Episodi di razzismo sono purtroppo sempre più frequenti. I nostri figli sempre in allerta. Le coppie sempre meno propense ad aprirsi all’adozione.
Sono cambiate le condizioni economiche del nostro Paese. Per la prima volta i figli e i nipoti sono più poveri delle generazioni passate. E veniamo ai giorni nostri. Si fatica a metter su famiglia. Chi fa figli si impoverisce. Manca qualsiasi forma di welfare che assista le coppie.
Ai.Bi. è cambiata. Passando con qualche acciaccatura tutte le tempeste degli ultimi 10/15 anni si deve confrontare con maggiori difficoltà che in qualche modo hanno modificato la mission. Non solo adozioni e affido ma anche altri tipi di progetti.
E i nostri figli? Anche loro hanno attraversato le stesse difficoltà e manifestato le proprie fragilità tanto da farci modificare lo slogan. L’adozione è si una cosa meravigliosa ma (molto) impegnativa.

Allora qual è la prospettiva di Ai.Bi. al Sud?

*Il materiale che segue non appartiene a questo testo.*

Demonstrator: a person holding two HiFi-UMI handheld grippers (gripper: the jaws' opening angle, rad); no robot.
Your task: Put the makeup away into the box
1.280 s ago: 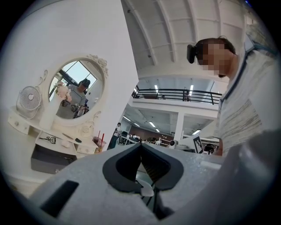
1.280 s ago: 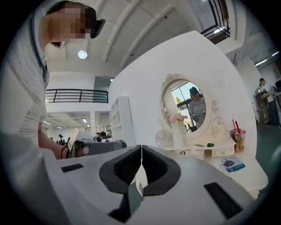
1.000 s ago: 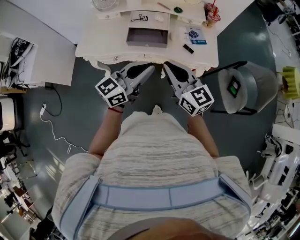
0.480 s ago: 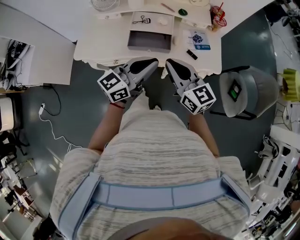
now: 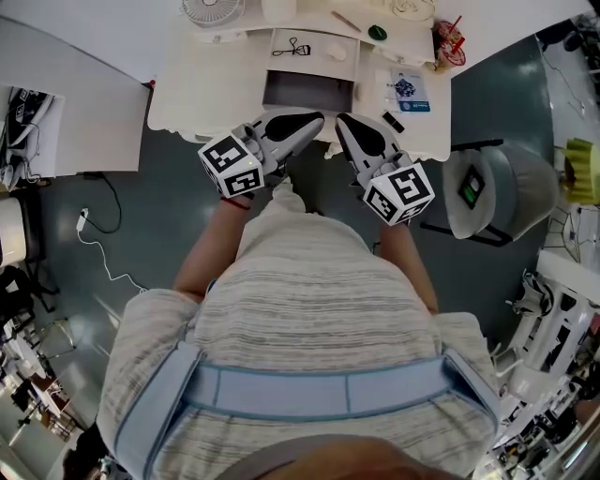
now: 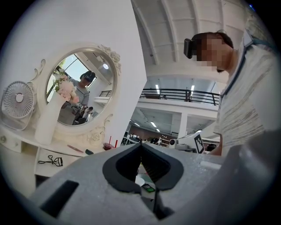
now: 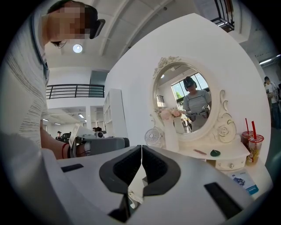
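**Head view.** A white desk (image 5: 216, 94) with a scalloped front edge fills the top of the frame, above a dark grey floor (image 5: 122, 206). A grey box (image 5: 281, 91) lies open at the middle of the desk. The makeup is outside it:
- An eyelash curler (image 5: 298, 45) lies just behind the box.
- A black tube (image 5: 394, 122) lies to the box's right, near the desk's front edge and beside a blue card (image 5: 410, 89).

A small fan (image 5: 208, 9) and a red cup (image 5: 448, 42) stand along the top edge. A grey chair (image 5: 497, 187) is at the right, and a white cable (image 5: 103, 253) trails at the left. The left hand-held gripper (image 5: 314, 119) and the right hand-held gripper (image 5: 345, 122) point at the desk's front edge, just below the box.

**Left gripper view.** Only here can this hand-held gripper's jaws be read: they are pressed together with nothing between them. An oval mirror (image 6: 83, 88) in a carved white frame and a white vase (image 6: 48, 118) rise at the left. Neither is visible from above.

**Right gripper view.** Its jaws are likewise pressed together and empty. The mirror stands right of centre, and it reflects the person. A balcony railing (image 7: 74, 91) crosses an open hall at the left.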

  1. Rilanciare sul tema dell’accoglienza interloquendo, a tutti i livelli possibili, con le altre associazioni del territorio, con i servizi sociali e con le amministrazioni.
  2. Impegnarsi nel preparare le famiglie accoglienti ad affrontare in maniera seria il tema dell’affido e dell’adozione sottolineando l’impegno che tutto ciò comporta.
  3. Riprendere gli incontri in presenza del GFL
  4. Rilanciare AiBiG
  5. Partecipare a tutti i progetti di inclusione facendo tesoro delle positive esperienze maturate con Panthakù
  6. Lavorare sul “Perdono”

Ma il punto per noi più importante di tutti è lavorare sul post – post adozione. Perché avere ragazzi, uomini, donne adottati che non riescono a perdonare e a perdonarsi, che non riescono ad integrarsi, che non riescono a essere felici come meritano… questo sì che sarebbe davvero una ingiustizia. Se non riusciremo a chiudere il cerchio significherà aver lasciato il lavoro a metà e non essere riusciti compiutamente a diventare collaboratori di Dio Salvatore.
È stata data ai nostri figli un’occasione. Ma non basta, serve insegnar loro a cogliere questa occasione.
Pensiamo a un piccolo investimento, magari con la sede di Salerno come progetto pilota, per mettere insieme un team di psicologi che possano accompagnare i ragazzi e le famiglie in difficoltà prima che i problemi esplodano. Un piccolo investimento che però avrebbe ritorni importanti per la nostra associazione.